A full page of close handwriting in the compiler’s hand (Amy Perry FitzSimons, later Mrs. James Pickens Walker), unsigned and undated, recounting her early childhood as the first grandchild on her father’s side. The narrative moves from Rock Spring plantation through winter visits to Charleston and Western North Carolina, the family’s purchase of Mount Hope plantation, her schooling at the Misses Sass private school in Charleston and her brother Bub’s later education at the Episcopal High School in Alexandria, Virginia, Lehigh University, and the College of Charleston. The page ends mid-narrative with her own enrollment at St. Mary’s School, Raleigh, and her departure ‘after my Sophomore year’. ‘Aunt Lil’ is likely Elizabeth Howell Perry Coffin, the mother of Genie and Perry Coffin. ‘Uncle Kit’ (no surname written) is almost certainly her uncle Christopher FitzSimons Jr., ‘Kit’. ‘Miss Jervey’ refers to the Misses Jervey, who kept a well-known boys’ school in Charleston. The brother referenced is ‘Bub’ (Samuel Gaillard FitzSimons Jr.).

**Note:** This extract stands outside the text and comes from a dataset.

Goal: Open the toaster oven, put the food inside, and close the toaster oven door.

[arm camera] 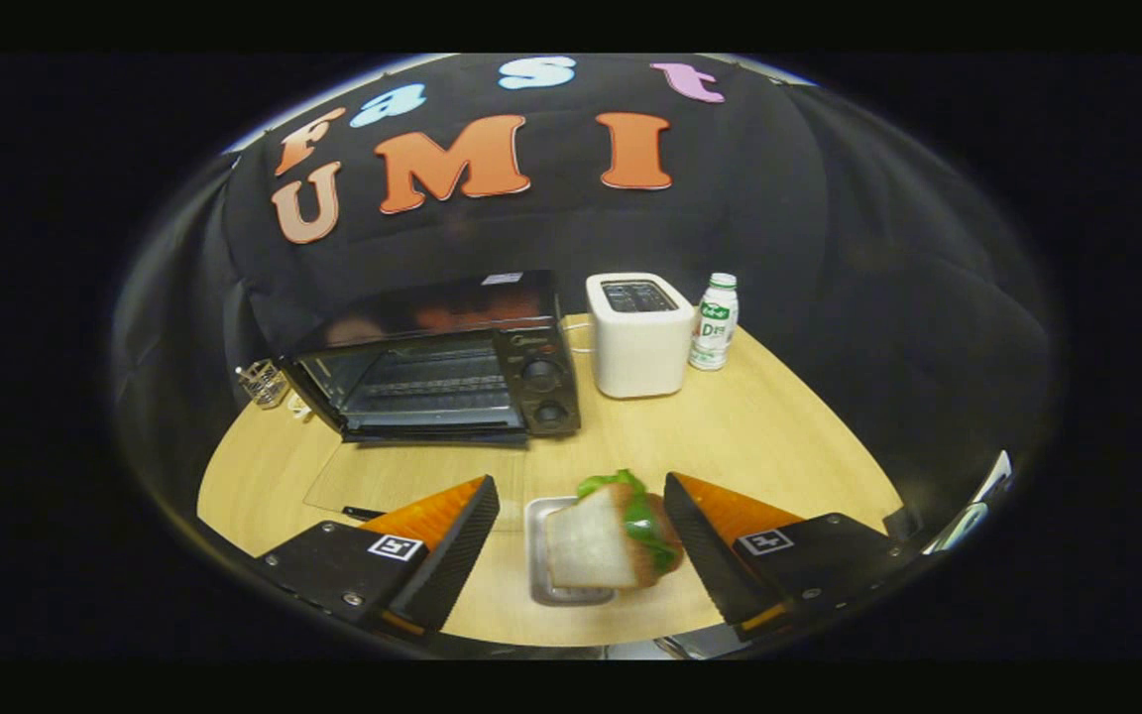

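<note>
So: my fingers (581,535) were spread wide, nothing clamped. The sandwich (611,540) sat between them, closer to the right finger, which looked to be touching or just shy of the lettuce side; I couldn't tell which. The left finger stood well apart from the bread face. The sandwich stood on edge, leaning, with its flat white slice facing the left finger and the green leaf toward the right, so its broad faces lined up with the closing direction. It rested on a small metal tray (543,585) on the counter (759,426).

Beyond the fingertips, ahead and to the left, the toaster oven (442,362) stood with its door (412,476) already dropped flat onto the counter, rack visible inside. My read: opening was done and the pick was in hand. The carry would run forward-left over the lowered door.

To the right of the oven stood a white toaster (638,335), then a bottle (715,322), both off the path.
</note>
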`<state>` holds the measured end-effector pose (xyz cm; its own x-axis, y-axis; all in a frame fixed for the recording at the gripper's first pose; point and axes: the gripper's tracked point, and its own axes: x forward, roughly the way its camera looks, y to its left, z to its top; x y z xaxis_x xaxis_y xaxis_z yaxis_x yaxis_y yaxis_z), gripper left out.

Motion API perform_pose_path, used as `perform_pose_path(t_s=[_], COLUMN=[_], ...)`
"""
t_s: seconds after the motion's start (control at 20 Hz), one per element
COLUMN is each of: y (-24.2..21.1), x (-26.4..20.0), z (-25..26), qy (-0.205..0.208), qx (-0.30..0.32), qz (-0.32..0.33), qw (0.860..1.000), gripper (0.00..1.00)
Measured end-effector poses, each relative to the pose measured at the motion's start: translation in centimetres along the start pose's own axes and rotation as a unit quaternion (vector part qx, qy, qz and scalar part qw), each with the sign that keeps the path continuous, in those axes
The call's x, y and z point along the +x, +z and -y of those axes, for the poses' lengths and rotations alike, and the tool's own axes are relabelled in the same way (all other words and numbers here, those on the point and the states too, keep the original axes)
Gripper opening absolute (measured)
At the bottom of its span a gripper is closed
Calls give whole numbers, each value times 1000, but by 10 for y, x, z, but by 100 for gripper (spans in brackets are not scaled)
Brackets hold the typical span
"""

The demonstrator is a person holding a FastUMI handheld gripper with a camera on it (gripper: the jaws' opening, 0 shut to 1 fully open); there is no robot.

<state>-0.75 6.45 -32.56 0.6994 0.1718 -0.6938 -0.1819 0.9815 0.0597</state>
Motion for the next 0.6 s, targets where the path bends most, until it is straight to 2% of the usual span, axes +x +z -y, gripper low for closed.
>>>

the narrative breaks off mid-page and continues onto the next page. ‘Aunt Lil’ is a new person, plausibly Elizabeth Howell Perry (m. William Bee Coffin), the mother of Genie and Perry/Dunkin Coffin per the p628 Perry pedigree. ‘Misses Sass’ and ‘Miss Jervey’ refer to two well-documented Charleston schools — the Misses Sass kept a girls’ school and the Misses Jervey a boys’ school, both prominent in late 19th-century Charleston education.